Edward Hopper was raised in early Dutch Hudson River country. He was born in the small Hudson River town of Nyack, New York. It is reported that his ancestors were of English, Dutch and Welsh backgrounds. Hopper showed an aptitude for art early in his life, and told his parents that he wanted to become an artist, and wanted to attend an art institute. His parents being practical, and probably realistic, urged him to learn illustration, so that he at least would be able to support himself and his family, after he grew up. Following high school, he enrolled at the Corresponding School of Illustrating in New York City. Although it was apparently a correspondence school, Hopper attended the school in person, commuting daily from Nyack to the school in New York City by train.

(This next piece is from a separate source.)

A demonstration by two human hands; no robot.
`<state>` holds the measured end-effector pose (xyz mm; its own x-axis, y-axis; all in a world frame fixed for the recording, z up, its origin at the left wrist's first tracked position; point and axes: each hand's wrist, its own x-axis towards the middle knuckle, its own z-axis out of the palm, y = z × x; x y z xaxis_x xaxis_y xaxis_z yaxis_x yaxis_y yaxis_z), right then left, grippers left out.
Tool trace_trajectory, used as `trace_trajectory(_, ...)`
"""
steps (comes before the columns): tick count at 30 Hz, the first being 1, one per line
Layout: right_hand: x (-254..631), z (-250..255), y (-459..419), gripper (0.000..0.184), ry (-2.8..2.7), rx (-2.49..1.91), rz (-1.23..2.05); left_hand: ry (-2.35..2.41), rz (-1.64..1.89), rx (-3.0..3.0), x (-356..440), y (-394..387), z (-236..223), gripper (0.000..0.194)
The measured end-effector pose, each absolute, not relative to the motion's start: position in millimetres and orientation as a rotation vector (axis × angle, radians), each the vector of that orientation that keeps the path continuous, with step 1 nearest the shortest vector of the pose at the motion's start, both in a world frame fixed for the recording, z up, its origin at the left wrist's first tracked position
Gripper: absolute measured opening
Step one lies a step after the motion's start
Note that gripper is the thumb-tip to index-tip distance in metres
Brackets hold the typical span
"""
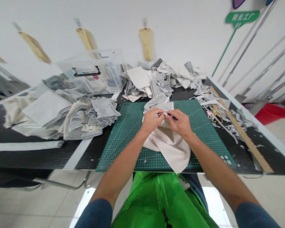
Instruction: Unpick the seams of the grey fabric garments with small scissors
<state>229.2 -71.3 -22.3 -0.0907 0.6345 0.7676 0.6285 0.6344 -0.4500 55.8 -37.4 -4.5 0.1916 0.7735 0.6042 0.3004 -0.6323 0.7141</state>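
Note:
Both hands are held close together over the green cutting mat (pixel 123 136), above a pale cream cloth (pixel 173 144) that drapes down toward the mat's near edge. My left hand (pixel 152 119) is closed, pinching an edge of the cloth between thumb and fingers. My right hand (pixel 180 122) is closed round a small dark tool (pixel 173 117), whose exact kind is mostly hidden by the fingers. A small shiny white bit (pixel 165 113) shows between the fingertips of the two hands. Grey and white fabric (pixel 159 100) lies just beyond them on the mat.
Fabric piles lie left (pixel 47 107) and behind (pixel 152 79). A clear plastic box (pixel 92 74) stands at the back left. To the right are scraps (pixel 237 120), a wooden ruler (pixel 244 134) and gold-handled scissors (pixel 212 116). Yellow gloves (pixel 146 42) hang on the wall.

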Motion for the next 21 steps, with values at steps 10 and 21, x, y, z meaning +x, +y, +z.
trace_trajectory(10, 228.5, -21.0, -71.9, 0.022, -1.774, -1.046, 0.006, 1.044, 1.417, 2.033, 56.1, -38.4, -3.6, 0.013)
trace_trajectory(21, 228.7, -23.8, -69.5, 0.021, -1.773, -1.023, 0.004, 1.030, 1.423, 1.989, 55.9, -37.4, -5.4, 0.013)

After spending one year at the Illustration School, he switched to the New York School of Art, also referred to as the Chase School, because the school was founded by William Merritt Chase [1849-1916], a reasonably well known American artist. While at the school, Hopper worked with Robert Henri [1869-1929], and it was Henri who gave direction to Hopper’s development as an artist. Hopper’s contemporaries at the School were such later luminaries as George Bellows and Rockwell Kent. Hopper remained at the School for several years, supporting himself with teaching, and working as an illustrator. While at the school he also learned much from his teachers and contemporaries. Along the way he even managed to travel to Europe several times to view the artistic developments, then going on in Europe, and notably in Paris. Although he admired what the impressionists were doing, he was not sufficiently impressed to follow their style of painting. He started out as a realist, and remained a realist, as an artist, for the remainder of his life.

 It was not until 1913, when he was 31 years old, that Hopper exhibited at the Armory Show, and sold his first painting. Even after that first success, Hopper’s work did not gain acceptance by the critics and art buyers until 10 years later. In 1923, at age 41, Hopper sold his second painting, a watercolor, painted with a medium that he had switched to then. The title of that work was “The Mansard Roof”. In the following year Hopper exhibited a group of watercolors at a New York City gallery, and every painting he exhibited was sold. A subsequent gallery exhibit, this time a solo exhibit at the Rehn Gallery in New York City, also sold out. This was the time Hopper clearly had arrived as a painter, and as an artist.

In 1924, with his reputation as a painter solidly established, he settled in Greenwich Village, where he remained for the rest of his life, as a full time and well-established painter. In 1925, he renewed his friendship with a former student from the Art Institute. Her name was Jo Nevison. They got married the same year, in 1925, when Nevison was 40 and Hopper was 42 years old.

In 1925, Hopper painted what is also considered one of his major pictures, entitled, “The House by the Railroad”. In 1929, Hopper was included in a major exhibition at the Museum of Modern Art in New York City. The exhibition was named, “Paintings by Nineteen Living Americans”. The following year, in 1930, Hopper’s, “The House by the Railroad” entered the permanent collection of the Museum of Modern Art. Also in 1930, the Whitney Museum of American Art purchased Hopper’s painting entitled, “Early Sunday Morning”. In 1933, Hopper was given a retrospective exhibition at the Museum of Modern Art, and it 1950, the Whitney Museum of American Art gave Hopper a more extensive retrospective exhibition.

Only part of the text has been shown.